Si la participation est définie comme une « prise de parole », suscitée ou spontanée, individuelle ou collective, conduisant à une « prise de décision », elle rejoint les visées de l’éthique de la discussion et les exigences de la concertation entre différents acteurs : les personnes privées et les personnes publiques, le citoyen et l’administré, le client, l’usager et le consommateur, les individus, les partis politiques, les églises, les associations, les syndicats, etc.

Notes

[29] Y. Madiot, Considérations sur les droits et les devoirs de l’homme, Bruxelles, Bruyant, 1998, p. 117-122.

[30] Y. Madiot, op. cit., p. 122-127.

[31] Léon XIII, “Au milieu des sollicitudes”, 16 février 1892.

[32] Paul VI, “Discours pour la dixième journée des moyens de communication sociale”, 11 avril 1976.

[33] Y. Madiot, op. cit., p. 127-135.

[34] A. Soboul, Histoire de la révolution, Gallimard, p. 207.

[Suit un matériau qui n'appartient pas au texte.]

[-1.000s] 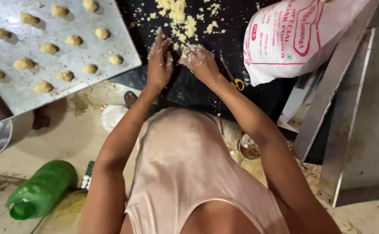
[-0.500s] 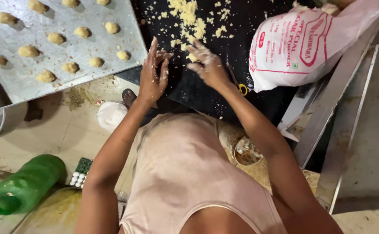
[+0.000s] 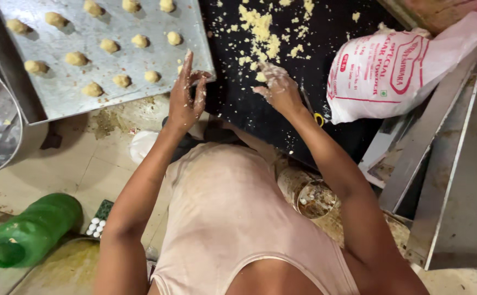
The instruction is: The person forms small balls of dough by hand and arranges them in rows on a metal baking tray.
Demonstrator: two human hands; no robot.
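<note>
Pale yellow dough balls on grey tray; black worktop; green bottle; white-red bag.

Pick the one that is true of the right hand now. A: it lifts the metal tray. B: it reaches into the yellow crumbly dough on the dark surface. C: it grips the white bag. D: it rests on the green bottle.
B: the right hand, dusted pale, touches the crumbly dough on the dark surface.

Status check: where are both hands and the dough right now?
Left hand open, raised at baking tray edge. Right hand on dough crumbs, black surface. White bag lies beside right hand.
</note>
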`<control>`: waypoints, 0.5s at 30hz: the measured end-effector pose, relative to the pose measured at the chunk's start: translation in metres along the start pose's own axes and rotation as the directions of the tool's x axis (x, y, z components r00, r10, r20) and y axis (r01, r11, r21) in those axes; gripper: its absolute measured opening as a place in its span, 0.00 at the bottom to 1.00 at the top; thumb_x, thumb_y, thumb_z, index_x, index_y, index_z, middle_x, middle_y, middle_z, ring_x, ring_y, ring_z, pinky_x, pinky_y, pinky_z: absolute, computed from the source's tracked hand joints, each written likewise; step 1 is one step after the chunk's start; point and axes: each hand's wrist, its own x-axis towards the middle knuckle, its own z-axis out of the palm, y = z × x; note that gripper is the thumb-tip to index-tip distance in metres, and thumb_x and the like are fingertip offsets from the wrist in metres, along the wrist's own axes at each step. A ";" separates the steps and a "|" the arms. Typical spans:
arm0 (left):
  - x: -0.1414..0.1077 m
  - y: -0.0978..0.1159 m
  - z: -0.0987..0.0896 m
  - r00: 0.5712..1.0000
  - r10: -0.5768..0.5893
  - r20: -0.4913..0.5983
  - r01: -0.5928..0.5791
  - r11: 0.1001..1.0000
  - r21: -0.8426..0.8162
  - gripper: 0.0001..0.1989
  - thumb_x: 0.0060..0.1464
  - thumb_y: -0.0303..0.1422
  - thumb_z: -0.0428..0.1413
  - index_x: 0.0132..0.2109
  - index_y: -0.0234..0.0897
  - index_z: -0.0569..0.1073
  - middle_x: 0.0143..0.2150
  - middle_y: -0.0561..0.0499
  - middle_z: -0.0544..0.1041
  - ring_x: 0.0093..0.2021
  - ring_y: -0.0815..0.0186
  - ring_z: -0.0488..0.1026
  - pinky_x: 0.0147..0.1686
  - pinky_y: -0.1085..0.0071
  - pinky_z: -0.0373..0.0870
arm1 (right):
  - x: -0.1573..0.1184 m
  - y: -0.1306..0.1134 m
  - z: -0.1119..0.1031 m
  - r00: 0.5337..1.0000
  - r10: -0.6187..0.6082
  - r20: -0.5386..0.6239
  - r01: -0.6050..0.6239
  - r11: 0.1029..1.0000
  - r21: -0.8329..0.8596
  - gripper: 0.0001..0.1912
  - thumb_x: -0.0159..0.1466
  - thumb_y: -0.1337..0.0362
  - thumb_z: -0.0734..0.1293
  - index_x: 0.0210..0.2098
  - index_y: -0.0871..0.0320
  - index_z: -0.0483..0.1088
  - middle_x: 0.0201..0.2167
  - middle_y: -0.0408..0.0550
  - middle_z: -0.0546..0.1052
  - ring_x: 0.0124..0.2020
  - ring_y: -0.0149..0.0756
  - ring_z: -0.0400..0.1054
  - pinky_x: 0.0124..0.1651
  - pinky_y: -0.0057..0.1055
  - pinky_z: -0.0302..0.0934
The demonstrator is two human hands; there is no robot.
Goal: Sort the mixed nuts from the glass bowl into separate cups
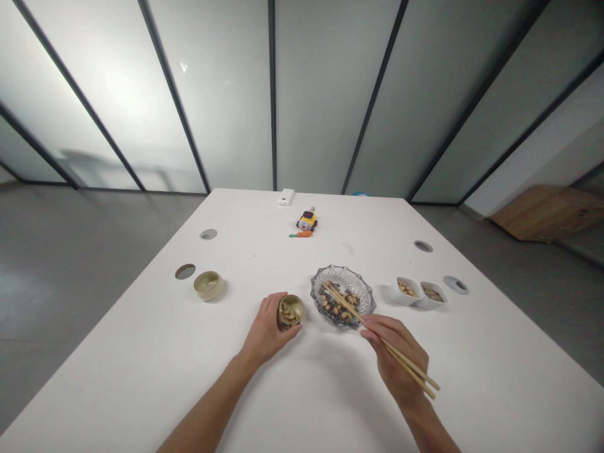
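My left hand (271, 328) is wrapped round a small gold-coloured cup (301, 307), which is tilted with its mouth toward me. Several peanuts (289, 313) lie inside it. In my right hand (396, 355) is a pair of wooden chopsticks (349, 308), their tips over a clear glass bowl (367, 296) with a scalloped rim. The bowl holds a mix of pale nuts, which look like peanuts, and small dark pieces. Whether the tips pinch a piece is too small to tell. The cup stands just left of the bowl, apart from it.
A second gold-coloured bowl (207, 286) sits at the left. Two joined white dishes (427, 304) with nuts or seeds stand right of the glass bowl. Farther back are a yellow toy vehicle (307, 219), a toy carrot (304, 234) and a white power bank (285, 197). Round holes pierce the white table (264, 396).
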 end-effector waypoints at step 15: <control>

[35] Y. Madiot, op. cit., p. 128.

[36] Y. Madiot, op. cit., p. 129-132.

[37] Cf. « Projet de Déclaration universelle des droits de l’homme des générations futures » élaboré lors d’une réunion d’experts UNESCO-équipe Cousteau, à l’Institut tricontinental de la démocratie parlementaire et des droits de l’homme de l’université de La Laguna, 26 février 1994. Cité par Y. Madiot, op. cit., p. 134.

[38] Pour un tour d’horizon pluridisciplinaire sur cette question, cf. les Actes du Ve Colloque interdisciplinaire sur les droits de l’homme. (Université de Fribourg, Suisse, 1987) : “Les devoirs de l’homme. De la réciprocité dans les droits de l’homme”, Le Supplément, n° 168, mars 1989, p. 5-174.

[39] Cf. K. Vasak, “Propositions pour une déclaration universelle des devoirs de l’homme”, in Les devoirs de l’homme, Édit. Univ. Fribourg, Cerf, p. 10.

[40] Y. Madiot, op. cit., p. 161-167.